## WORK ITEM
Retype the data exactly. Spelling and punctuation stay as they are.

[Excerpts from a dataset]
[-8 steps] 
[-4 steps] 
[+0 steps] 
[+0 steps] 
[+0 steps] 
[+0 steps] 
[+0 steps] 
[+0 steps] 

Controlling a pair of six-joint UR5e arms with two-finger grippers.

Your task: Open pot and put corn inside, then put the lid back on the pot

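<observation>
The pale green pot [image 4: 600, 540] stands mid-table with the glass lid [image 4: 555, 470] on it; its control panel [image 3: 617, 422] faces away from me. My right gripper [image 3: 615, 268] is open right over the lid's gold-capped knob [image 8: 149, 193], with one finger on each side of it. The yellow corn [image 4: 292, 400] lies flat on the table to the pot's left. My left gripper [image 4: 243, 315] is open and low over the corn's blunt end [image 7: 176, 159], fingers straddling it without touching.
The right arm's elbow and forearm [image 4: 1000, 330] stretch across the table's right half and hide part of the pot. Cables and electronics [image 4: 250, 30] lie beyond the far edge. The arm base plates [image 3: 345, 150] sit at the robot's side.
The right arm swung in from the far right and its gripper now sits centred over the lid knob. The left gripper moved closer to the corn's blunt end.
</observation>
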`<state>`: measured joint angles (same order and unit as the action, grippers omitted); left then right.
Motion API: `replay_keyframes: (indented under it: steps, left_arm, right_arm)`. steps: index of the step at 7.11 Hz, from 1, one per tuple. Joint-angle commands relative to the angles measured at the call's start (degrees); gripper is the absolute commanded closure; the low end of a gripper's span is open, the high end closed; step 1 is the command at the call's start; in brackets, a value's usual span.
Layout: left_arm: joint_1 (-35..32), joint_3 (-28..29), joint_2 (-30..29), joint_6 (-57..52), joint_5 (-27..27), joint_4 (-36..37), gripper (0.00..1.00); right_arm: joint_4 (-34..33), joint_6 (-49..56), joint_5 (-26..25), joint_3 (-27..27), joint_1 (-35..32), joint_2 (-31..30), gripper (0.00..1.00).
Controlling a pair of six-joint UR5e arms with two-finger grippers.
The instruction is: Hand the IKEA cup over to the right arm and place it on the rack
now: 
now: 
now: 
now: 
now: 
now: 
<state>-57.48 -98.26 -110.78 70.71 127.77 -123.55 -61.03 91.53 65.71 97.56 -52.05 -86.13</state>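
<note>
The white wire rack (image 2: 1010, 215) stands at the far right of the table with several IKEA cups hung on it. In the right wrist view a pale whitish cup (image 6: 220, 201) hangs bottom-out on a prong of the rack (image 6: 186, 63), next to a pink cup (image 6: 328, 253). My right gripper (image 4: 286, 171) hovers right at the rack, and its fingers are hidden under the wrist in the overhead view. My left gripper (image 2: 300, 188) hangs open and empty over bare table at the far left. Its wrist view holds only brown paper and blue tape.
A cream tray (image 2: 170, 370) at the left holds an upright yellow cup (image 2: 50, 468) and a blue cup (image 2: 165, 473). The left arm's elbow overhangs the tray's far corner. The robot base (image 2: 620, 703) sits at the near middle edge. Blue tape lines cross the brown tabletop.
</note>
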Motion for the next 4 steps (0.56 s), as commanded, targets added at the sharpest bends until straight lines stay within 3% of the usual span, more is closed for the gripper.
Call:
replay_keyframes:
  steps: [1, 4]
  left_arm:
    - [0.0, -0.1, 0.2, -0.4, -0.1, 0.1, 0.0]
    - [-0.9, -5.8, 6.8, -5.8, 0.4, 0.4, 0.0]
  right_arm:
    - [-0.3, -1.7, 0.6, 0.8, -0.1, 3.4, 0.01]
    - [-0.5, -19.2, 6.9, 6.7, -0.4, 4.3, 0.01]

## ANSWER
[-8 steps] 
[-4 steps] 
[+0 steps] 
[+0 steps] 
[+0 steps] 
[+0 steps] 
[+0 steps] 
[+0 steps] 

Controlling a pair of six-joint UR5e arms with two-finger grippers.

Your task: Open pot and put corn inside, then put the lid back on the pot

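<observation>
The pale green pot [image 4: 600, 540] stands mid-table with the glass lid [image 4: 555, 470] on it; its control panel [image 3: 617, 422] faces away from me. My right gripper [image 3: 615, 268] is open right over the lid's gold-capped knob [image 8: 149, 193], with one finger on each side of it. The yellow corn [image 4: 292, 400] lies flat on the table to the pot's left. My left gripper [image 4: 243, 315] is open and low over the corn's blunt end [image 7: 176, 159], fingers straddling it without touching.
The right arm's elbow and forearm [image 4: 1000, 330] stretch across the table's right half and hide part of the pot. Cables and electronics [image 4: 250, 30] lie beyond the far edge. The arm base plates [image 3: 345, 150] sit at the robot's side.
The right arm swung in from the far right and its gripper now sits centred over the lid knob. The left gripper moved closer to the corn's blunt end.
</observation>
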`<state>`: measured joint angles (same order and unit as the action, grippers omitted); left then right.
Motion API: `replay_keyframes: (indented under it: steps, left_arm, right_arm)`. steps: index of the step at 7.11 Hz, from 1, one per tuple. Joint-angle commands relative to the angles measured at the call's start (degrees); gripper is the absolute commanded closure; the low end of a gripper's span is open, the high end closed; step 1 is the command at the call's start; in brackets, a value's usual span.
Layout: left_arm: joint_1 (-35..32), joint_3 (-28..29), joint_2 (-30..29), joint_6 (-57..52), joint_5 (-27..27), joint_4 (-36..37), gripper (0.00..1.00); right_arm: joint_4 (-34..33), joint_6 (-49..56), joint_5 (-26..25), joint_3 (-27..27), joint_1 (-35..32), joint_2 (-31..30), gripper (0.00..1.00).
Controlling a pair of six-joint UR5e arms with two-finger grippers.
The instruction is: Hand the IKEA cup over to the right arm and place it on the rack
now: 
now: 
now: 
now: 
now: 
now: 
<state>-57.48 -98.26 -110.78 70.71 127.77 -123.55 -61.03 91.53 65.71 97.56 -52.05 -86.13</state>
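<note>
The white wire rack (image 2: 1010, 215) stands at the far right of the table with several IKEA cups hung on it. In the right wrist view a pale whitish cup (image 6: 220, 201) hangs bottom-out on a prong of the rack (image 6: 186, 63), next to a pink cup (image 6: 328, 253). My right gripper (image 4: 286, 171) hovers right at the rack, and its fingers are hidden under the wrist in the overhead view. My left gripper (image 2: 300, 188) hangs open and empty over bare table at the far left. Its wrist view holds only brown paper and blue tape.
A cream tray (image 2: 170, 370) at the left holds an upright yellow cup (image 2: 50, 468) and a blue cup (image 2: 165, 473). The left arm's elbow overhangs the tray's far corner. The robot base (image 2: 620, 703) sits at the near middle edge. Blue tape lines cross the brown tabletop.
</note>
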Motion for the next 4 steps (0.56 s), as commanded, targets added at the sharpest bends until straight lines stay within 3% of the usual span, more is closed for the gripper.
Call:
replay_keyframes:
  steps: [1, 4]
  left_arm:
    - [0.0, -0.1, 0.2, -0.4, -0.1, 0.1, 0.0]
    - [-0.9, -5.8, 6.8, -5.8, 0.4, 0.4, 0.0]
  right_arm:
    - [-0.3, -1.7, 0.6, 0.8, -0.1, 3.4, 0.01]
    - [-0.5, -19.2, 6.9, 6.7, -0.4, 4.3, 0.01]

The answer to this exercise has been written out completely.